Determine how many lines in the data below contain "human" and write only that number.

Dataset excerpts
┄┄┄┄┄┄┄┄┄┄

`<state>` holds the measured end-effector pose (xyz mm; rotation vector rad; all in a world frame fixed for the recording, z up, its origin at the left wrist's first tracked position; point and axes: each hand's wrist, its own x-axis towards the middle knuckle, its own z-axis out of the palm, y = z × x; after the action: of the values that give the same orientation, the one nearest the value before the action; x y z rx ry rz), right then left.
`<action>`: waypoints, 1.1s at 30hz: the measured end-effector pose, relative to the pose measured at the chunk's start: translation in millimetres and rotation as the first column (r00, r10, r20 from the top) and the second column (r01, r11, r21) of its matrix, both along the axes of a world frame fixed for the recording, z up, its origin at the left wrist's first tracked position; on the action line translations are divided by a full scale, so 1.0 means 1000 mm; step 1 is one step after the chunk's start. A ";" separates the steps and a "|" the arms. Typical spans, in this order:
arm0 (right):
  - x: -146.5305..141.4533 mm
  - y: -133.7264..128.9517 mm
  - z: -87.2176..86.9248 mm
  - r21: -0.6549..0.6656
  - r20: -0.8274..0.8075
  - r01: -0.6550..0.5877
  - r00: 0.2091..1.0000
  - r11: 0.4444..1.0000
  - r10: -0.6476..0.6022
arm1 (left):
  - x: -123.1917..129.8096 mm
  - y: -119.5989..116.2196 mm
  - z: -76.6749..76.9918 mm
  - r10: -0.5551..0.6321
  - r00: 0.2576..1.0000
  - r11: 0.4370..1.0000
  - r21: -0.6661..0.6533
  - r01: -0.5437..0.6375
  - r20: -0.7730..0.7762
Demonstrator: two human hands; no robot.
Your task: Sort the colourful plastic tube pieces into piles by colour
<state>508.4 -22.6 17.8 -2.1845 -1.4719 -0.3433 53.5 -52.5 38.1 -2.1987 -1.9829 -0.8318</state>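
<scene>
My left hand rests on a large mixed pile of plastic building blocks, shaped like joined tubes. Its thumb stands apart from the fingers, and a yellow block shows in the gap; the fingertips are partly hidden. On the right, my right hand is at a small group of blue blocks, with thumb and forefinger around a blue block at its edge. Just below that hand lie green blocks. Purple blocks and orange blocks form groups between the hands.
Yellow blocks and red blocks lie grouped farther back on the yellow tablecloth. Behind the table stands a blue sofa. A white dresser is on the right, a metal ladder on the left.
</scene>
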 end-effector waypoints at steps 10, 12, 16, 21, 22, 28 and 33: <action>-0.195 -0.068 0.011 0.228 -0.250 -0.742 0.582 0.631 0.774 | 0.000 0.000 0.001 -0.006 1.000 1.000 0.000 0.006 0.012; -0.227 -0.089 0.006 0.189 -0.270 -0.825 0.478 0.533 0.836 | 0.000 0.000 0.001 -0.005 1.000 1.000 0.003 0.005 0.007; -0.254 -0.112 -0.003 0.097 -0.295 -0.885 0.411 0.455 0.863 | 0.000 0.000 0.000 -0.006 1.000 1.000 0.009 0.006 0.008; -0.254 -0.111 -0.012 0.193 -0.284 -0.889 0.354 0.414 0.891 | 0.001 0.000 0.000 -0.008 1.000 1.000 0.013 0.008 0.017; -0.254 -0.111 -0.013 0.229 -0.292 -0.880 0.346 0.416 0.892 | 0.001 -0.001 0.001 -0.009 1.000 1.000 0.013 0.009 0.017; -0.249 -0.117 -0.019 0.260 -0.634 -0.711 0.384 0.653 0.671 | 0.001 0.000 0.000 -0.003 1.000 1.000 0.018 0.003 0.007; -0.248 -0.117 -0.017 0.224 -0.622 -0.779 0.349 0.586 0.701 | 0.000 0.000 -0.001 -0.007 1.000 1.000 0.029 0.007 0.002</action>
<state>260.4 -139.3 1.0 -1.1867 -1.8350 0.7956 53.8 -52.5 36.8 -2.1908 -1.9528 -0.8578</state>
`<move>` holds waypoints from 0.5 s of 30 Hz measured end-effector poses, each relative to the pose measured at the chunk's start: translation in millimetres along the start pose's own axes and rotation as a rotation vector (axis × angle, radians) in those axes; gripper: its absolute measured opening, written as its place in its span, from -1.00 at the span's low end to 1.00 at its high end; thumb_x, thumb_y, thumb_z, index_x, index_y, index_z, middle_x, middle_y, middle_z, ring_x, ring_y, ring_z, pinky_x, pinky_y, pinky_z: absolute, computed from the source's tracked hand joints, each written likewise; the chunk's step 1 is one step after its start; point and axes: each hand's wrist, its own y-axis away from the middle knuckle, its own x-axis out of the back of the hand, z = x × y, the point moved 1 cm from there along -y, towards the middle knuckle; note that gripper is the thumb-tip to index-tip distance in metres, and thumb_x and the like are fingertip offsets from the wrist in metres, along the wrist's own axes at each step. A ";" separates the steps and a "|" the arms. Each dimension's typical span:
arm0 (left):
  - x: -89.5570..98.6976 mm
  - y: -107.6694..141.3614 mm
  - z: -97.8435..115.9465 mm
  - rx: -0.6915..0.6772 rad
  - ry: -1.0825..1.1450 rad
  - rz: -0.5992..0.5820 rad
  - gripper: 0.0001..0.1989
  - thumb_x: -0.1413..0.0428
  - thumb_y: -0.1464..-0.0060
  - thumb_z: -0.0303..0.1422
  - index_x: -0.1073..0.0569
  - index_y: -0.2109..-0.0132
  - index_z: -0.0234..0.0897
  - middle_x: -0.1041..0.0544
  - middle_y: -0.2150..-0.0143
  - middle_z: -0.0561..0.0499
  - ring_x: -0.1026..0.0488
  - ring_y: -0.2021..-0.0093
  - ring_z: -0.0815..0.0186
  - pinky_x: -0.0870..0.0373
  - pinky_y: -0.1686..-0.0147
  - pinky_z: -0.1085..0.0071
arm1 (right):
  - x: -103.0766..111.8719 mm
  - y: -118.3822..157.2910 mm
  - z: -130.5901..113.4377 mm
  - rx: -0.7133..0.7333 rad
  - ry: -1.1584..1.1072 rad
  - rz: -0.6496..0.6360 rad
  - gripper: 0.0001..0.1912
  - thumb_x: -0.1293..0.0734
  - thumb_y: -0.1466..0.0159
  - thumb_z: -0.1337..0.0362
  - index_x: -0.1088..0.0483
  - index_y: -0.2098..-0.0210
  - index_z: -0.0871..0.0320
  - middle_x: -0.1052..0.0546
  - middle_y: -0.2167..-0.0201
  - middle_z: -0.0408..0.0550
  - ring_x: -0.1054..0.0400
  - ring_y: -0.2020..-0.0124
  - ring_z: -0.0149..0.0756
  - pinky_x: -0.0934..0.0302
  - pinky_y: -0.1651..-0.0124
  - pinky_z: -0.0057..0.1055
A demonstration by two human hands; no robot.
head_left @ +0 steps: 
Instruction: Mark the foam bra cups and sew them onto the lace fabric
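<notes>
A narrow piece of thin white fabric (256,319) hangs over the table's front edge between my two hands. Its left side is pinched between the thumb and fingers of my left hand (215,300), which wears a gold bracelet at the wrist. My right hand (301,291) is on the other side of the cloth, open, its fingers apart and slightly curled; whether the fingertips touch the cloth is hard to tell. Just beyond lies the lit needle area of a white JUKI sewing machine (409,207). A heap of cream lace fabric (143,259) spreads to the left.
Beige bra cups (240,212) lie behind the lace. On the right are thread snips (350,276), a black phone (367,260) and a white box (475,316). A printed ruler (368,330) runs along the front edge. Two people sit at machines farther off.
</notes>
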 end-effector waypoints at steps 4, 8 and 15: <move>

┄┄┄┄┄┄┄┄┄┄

_Exercise result_:
2